ASSIGNMENT: Copy each line of the records below, from the first through the one that contains "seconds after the", exactly as written.

EXCERPTED DATA:
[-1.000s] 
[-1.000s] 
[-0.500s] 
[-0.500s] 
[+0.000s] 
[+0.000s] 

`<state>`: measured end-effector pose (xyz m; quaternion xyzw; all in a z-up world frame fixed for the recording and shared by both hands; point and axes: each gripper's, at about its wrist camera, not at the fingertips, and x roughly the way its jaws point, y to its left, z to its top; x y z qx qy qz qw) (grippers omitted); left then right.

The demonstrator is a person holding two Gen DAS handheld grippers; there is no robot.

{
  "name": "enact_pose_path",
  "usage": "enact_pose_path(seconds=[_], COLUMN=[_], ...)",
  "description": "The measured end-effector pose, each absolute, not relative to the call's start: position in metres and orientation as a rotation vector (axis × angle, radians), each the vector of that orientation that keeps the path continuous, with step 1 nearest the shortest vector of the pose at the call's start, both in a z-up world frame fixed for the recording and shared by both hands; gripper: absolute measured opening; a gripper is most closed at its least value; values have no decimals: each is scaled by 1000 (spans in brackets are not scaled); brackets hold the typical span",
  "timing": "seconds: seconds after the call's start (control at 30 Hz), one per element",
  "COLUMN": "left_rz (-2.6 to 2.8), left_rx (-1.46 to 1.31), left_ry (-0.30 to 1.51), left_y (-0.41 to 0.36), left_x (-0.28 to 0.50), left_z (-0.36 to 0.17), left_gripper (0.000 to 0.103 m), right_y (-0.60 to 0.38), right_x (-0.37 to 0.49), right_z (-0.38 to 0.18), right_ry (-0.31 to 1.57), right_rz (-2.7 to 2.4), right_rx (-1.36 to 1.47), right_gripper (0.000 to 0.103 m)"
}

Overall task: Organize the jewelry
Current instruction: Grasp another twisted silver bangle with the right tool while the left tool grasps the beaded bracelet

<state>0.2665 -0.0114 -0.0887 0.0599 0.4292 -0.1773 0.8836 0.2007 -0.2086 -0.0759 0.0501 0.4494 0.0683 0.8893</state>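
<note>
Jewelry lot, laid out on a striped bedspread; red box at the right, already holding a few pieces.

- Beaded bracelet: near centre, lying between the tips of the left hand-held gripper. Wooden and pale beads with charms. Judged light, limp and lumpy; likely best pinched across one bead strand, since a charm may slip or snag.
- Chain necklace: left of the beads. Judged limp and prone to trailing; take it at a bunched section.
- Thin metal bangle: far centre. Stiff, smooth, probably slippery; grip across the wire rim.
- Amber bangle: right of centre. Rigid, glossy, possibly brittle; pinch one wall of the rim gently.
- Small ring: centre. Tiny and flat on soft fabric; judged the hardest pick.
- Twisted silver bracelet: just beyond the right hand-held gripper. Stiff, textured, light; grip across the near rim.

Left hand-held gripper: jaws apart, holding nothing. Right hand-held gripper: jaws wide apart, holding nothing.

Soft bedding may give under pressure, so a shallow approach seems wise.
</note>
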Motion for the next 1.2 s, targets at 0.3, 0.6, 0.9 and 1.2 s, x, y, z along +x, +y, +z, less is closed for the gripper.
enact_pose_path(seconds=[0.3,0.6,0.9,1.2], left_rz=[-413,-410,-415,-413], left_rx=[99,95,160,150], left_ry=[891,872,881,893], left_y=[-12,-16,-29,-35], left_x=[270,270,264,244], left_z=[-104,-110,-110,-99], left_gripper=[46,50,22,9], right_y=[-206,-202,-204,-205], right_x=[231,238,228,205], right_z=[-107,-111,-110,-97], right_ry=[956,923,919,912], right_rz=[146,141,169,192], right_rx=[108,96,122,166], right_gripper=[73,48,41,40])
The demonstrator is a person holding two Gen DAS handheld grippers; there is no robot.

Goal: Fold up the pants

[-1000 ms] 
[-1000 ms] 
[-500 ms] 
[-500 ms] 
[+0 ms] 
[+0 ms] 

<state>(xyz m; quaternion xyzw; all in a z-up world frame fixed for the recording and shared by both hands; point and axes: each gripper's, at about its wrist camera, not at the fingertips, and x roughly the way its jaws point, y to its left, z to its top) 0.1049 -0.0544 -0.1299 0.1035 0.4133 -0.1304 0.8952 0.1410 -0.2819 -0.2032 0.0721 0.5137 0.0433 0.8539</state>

RESPONSE TO THE EXERCISE:
[-1.000s] 
[-1.000s] 
[-0.500s] 
[-0.500s] 
[+0.000s] 
[+0.000s] 

`<state>`: measured end-effector pose (xyz m; quaternion xyzw; all in a z-up world frame fixed for the recording and shared by both hands; point and axes: each gripper's, at about its wrist camera, not at the fingertips, and x roughly the way its jaws point, y to its left, z to its top; x y z qx qy qz qw) (grippers omitted); left then right.

The demonstrator is a person holding two Gen DAS handheld grippers; there is no robot.

{
  "name": "enact_pose_path",
  "usage": "enact_pose_path(seconds=[_], COLUMN=[_], ...)",
  "description": "The measured end-effector pose, each absolute, not relative to the call's start: position in metres and orientation as a rotation vector (axis × angle, radians), each the vector of that orientation that keeps the path continuous, with step 1 nearest the shortest vector of the pose at the call's start, both in a z-up world frame fixed for the recording and shared by both hands; gripper: absolute measured opening; a gripper is most closed at its least value; values have no decimals: each is scaled by 1000 (spans in brackets are not scaled); brackets hold the typical span",
  "timing": "seconds: seconds after the call's start (control at 30 Hz), one per element",

No more output will be produced for this exercise.